Compared with imaging modalities — including fludeoxyglucose F 18 positron emission tomography, thallium Tl 201, single-photon emission computed tomography (CT), CT alone, and echocardiography — cardiac MRI allows the qualitative and quantitative assessment of cardiac anatomy, function, perfusion, and tissue characteristics in a single examination.[2] It avoids exposing patients to ionizing radiation, radioactive isotopes, or iodinated contrast with highly reproducible, noninvasive imaging that has significant advantages over alternative imaging modalities.[2,5] Cardiac MRI also offers superior tissue characterization, with high spatial and temporal resolution and multiplanar imaging with a larger field of view, that can be performed in patients of various body habitus.[2,5,10,13]

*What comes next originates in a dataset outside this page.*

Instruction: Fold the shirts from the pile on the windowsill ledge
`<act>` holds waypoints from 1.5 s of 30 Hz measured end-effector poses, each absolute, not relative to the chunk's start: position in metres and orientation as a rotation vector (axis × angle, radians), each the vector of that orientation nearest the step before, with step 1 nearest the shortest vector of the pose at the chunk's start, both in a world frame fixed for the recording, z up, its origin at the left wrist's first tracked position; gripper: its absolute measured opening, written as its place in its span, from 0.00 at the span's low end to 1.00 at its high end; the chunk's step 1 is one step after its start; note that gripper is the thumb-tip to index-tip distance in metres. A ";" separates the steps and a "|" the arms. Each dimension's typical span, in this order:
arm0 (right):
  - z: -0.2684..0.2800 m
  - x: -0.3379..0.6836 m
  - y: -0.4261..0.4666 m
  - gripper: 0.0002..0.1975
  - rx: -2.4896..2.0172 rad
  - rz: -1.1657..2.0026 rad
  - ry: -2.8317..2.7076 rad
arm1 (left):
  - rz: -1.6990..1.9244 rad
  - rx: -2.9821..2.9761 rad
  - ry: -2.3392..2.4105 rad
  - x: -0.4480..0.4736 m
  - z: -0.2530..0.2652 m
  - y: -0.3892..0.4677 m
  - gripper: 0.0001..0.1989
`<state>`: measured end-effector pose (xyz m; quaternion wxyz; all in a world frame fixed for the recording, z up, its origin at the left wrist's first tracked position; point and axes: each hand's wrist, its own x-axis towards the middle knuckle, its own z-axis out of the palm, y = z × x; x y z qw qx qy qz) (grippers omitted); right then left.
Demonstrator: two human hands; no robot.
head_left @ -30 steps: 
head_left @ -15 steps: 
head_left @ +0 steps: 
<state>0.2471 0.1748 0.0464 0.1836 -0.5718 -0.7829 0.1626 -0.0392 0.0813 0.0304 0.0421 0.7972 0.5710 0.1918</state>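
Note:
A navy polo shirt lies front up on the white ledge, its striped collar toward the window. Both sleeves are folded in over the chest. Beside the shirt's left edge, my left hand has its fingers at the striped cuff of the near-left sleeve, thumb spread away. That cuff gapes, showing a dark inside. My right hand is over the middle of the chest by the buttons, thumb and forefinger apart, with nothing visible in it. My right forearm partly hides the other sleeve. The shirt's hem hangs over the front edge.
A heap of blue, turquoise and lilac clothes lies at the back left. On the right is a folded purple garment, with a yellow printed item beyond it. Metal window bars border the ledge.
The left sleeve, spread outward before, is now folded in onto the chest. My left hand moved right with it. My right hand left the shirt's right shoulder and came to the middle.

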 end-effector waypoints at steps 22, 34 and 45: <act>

Limitations of cardiac MRI include the time necessary for the examination, reactions to contrast media, and its cost.[1,5] The need for breath holds and electrocardiographical gating can also reduce image quality, particularly in patients with poor pulmonary reserve or in the presence of arrhythmias.[10,13] Patients who have claustrophobia and those with non–MRI-compatible medical devices may be unable to undergo cardiac MRI.[14] Cardiac MRI also has limited abilities for the detection of calcium in the coronary arteries; thus, it should be used in conjunction with other modalities if the presence of calcium is being investigated.[10]